El hombre, de aspecto afable, sonrió y se mantuvo callado. Paven se vio compelido a rellenar aquel silencio diciendo algo.

—Sí. Quiero unirme a su reino.

—¿Por todas las riquezas de las que se habla? —Enarcó una ceja.

—Le mentiría si se lo negara. Creo que puedo convertirme en mejor guerrero con todos los recursos de los que disponen.

—Has sido sincero y no caído en la tentación del embuste donde otros guerreros sí lo hicieron.

Paven no pudo evitar mirar los montones de prendas, armas y placas que había en derredor.

—Te has mantenido firme en tus valores, compromiso y sinceridad.

—Me habría engañado a mí mismo si no lo hubiera hecho así— contestó haciendo sonreír al guardián.

—Es por todo ello que has sido admitido en el Reino Dorado.

Ahora, desnúdate.

—¿Perdone?

El otrora dragón emitió una risita límpida y lo aclaró.
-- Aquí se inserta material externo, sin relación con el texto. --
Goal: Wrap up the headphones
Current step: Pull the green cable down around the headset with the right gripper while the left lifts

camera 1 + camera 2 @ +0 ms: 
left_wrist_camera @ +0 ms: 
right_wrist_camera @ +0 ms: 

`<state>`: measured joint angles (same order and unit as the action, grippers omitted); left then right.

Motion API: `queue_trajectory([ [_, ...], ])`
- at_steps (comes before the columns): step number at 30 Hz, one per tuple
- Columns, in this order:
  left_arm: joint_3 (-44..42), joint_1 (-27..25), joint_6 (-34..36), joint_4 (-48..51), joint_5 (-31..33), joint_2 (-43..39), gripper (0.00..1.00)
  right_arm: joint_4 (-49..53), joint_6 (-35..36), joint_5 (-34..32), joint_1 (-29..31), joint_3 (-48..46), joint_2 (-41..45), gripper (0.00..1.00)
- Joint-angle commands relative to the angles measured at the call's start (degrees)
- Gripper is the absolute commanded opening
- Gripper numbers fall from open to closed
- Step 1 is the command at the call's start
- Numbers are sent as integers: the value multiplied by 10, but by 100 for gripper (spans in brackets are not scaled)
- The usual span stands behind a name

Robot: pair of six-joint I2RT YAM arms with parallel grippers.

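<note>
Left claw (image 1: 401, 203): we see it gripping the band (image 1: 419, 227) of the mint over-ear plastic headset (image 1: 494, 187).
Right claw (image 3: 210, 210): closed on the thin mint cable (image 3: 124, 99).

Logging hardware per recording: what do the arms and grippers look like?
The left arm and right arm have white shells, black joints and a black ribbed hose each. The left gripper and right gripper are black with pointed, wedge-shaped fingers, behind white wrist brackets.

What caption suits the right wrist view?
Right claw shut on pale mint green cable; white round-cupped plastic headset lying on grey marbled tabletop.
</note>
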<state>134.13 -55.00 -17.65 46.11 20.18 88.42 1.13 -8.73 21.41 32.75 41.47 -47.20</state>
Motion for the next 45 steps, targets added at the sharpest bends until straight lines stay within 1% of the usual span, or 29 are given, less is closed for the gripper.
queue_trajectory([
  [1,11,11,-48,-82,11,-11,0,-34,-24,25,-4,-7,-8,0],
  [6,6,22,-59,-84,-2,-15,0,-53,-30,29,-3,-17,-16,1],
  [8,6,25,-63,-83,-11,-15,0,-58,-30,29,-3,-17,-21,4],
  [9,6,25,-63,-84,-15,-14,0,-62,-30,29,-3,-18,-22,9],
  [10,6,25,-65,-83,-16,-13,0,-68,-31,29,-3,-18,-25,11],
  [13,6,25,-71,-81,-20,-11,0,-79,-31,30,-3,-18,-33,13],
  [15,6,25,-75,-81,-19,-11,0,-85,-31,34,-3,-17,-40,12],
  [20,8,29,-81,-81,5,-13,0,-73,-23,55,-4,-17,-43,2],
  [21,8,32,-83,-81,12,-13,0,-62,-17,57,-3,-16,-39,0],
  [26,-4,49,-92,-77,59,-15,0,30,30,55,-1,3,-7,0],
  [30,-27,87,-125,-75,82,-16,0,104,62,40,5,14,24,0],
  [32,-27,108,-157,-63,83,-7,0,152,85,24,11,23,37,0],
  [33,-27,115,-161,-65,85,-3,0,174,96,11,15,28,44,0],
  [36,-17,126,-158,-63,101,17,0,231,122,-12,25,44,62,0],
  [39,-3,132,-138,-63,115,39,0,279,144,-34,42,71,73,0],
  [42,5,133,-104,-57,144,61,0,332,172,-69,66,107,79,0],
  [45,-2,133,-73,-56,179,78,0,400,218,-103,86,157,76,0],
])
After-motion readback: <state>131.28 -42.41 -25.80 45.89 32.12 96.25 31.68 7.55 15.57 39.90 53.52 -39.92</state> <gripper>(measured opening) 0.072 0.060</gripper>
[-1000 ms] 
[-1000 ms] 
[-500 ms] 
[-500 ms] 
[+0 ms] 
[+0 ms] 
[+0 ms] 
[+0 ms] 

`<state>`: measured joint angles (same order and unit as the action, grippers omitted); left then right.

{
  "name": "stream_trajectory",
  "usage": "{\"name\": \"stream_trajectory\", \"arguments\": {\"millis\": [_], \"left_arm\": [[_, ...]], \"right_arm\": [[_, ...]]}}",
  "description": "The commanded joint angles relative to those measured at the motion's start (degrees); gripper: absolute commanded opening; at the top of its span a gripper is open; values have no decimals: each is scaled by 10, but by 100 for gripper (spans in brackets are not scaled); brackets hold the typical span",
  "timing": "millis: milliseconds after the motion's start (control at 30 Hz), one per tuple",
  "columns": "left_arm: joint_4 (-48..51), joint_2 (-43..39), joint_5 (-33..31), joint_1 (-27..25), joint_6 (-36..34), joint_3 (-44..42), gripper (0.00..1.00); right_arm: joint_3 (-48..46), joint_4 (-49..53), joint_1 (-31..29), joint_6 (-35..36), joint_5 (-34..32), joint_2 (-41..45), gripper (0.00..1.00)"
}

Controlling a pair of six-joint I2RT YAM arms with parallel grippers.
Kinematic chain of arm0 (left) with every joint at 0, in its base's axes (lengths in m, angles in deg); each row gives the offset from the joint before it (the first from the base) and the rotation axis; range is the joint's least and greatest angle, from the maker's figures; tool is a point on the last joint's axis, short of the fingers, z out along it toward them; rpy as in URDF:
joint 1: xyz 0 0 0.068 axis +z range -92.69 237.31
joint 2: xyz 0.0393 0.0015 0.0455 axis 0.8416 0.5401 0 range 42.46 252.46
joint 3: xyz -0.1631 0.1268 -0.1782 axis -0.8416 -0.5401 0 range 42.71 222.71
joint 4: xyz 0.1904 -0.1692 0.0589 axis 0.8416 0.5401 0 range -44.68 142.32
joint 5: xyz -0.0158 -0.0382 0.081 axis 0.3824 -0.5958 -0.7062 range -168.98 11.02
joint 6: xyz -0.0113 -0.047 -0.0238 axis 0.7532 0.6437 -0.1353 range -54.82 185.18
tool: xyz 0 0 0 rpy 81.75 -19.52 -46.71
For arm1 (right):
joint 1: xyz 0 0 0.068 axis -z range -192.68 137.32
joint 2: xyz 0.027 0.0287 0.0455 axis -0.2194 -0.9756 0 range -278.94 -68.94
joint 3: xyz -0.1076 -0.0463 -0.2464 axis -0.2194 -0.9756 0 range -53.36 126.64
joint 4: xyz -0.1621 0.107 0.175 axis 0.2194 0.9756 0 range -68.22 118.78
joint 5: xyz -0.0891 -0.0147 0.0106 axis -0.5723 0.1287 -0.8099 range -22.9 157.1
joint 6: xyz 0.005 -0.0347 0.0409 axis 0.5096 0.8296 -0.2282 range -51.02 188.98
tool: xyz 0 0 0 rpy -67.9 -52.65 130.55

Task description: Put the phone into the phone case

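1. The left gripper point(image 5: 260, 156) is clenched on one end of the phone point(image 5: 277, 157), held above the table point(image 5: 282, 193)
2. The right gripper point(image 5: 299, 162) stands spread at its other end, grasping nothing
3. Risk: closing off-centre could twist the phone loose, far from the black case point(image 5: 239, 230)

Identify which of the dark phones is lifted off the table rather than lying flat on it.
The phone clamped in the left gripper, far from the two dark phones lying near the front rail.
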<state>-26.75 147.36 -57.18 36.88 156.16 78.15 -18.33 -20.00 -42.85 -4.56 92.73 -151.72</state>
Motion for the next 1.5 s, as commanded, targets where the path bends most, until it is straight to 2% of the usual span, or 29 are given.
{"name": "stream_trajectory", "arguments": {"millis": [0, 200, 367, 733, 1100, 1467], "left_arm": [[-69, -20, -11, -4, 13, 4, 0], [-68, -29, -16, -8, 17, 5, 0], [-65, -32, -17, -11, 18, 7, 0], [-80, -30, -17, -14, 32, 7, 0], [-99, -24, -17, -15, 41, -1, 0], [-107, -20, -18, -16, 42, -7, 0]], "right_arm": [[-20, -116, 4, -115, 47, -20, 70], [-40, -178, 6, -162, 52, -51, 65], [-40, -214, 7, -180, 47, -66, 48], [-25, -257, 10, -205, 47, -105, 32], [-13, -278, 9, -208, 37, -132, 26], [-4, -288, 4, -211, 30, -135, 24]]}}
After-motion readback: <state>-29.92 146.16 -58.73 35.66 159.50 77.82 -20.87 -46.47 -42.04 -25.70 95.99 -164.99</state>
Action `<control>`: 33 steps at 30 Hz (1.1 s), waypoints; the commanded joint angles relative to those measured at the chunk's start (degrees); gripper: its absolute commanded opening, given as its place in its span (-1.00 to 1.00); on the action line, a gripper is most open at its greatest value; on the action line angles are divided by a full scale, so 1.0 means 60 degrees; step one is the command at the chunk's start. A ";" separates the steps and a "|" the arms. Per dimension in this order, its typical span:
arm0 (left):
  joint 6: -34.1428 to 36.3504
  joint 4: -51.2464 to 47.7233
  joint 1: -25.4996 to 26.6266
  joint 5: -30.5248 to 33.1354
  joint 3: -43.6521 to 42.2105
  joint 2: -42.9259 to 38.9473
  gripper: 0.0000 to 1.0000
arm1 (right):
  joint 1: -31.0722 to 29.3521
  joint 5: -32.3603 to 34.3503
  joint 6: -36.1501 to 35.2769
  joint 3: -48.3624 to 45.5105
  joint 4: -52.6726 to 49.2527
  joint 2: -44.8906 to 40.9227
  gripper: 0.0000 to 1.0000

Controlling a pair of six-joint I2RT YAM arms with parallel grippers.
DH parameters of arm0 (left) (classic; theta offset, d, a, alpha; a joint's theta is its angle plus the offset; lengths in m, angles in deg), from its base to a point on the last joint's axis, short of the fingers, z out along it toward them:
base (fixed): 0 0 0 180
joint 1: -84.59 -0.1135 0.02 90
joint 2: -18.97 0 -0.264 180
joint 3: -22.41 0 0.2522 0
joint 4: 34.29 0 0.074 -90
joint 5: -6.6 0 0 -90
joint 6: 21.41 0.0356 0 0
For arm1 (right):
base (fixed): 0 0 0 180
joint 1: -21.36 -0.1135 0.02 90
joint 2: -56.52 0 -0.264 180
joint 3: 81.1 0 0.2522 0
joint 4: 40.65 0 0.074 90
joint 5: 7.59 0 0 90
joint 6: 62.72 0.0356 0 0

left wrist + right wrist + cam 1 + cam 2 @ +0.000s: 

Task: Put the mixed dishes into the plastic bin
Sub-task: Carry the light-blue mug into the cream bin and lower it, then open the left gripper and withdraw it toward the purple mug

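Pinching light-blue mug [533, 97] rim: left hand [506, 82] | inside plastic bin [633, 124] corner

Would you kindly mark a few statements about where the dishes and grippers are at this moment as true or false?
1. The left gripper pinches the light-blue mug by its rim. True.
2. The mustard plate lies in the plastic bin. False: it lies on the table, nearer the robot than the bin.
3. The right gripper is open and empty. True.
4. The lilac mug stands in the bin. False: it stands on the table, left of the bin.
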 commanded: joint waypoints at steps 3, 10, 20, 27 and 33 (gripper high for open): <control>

—Debes dejar tu pasado atrás. Tu armadura, ropa y espada supondrían un vínculo con tu pasado que te impediría integrarte en el Reino Dorado. Debes dejar todo atrás y adentrarte en este nuevo mundo solo con tu experiencia y la carga que lleves en tu corazón.

Paven, contempló los montones que le rodeaban entendiéndolo todo. Resopló decidido y comenzó a desnudarse antes de que Loris acabara de hablar.